(Beginning of SUPPLIED MATERIAL)

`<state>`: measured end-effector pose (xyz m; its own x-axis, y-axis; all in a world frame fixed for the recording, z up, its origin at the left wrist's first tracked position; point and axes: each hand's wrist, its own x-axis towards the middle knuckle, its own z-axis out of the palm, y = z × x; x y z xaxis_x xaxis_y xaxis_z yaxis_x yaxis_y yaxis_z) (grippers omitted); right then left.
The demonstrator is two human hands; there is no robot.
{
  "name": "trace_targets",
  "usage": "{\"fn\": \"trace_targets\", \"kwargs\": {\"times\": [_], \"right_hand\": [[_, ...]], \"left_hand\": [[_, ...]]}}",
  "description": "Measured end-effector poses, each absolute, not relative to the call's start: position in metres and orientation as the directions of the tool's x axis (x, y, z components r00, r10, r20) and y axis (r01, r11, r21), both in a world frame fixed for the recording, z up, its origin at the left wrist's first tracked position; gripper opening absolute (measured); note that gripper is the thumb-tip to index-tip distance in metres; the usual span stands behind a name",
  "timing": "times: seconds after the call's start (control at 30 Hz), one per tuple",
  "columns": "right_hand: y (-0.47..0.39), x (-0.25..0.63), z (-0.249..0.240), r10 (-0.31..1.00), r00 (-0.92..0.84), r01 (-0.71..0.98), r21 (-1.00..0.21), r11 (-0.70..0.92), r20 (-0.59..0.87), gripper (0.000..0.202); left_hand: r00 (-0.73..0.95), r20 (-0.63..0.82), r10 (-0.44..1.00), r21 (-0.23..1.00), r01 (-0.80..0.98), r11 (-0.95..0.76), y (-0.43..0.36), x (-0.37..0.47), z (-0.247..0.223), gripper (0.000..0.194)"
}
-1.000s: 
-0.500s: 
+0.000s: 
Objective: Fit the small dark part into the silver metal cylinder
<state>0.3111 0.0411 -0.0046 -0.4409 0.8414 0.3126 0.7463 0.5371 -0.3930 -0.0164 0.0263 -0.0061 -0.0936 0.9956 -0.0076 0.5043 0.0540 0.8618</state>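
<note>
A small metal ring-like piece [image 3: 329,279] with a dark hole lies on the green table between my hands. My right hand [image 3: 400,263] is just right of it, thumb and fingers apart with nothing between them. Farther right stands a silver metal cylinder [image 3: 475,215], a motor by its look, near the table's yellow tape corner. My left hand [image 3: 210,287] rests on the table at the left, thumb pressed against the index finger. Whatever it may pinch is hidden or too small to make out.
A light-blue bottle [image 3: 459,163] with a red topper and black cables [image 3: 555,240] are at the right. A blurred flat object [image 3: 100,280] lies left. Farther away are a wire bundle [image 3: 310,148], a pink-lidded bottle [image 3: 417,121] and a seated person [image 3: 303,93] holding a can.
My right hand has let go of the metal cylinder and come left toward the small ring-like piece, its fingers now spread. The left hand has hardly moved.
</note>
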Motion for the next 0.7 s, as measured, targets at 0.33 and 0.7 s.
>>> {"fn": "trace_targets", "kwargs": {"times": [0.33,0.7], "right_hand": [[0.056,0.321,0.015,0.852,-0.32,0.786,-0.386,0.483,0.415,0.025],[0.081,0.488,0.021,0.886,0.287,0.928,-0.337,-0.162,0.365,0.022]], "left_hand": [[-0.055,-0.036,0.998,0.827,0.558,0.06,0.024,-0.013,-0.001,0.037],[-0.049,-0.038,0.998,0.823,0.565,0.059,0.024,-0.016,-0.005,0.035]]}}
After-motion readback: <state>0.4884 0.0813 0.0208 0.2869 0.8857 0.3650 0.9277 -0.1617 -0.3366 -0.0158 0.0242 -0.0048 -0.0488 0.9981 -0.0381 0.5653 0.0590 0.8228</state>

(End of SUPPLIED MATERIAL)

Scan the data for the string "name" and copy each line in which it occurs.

  "name": "trace_targets",
  "description": "Measured end-effector poses, each absolute, not relative to the call's start: position in metres and orientation as the directions of the tool's x axis (x, y, z components r00, r10, r20) and y axis (r01, r11, r21), both in a world frame fixed for the recording, z up, its origin at the left wrist's first tracked position; gripper opening absolute (measured); note that gripper is the thumb-tip to index-tip distance in metres; the usual span stands behind a name",

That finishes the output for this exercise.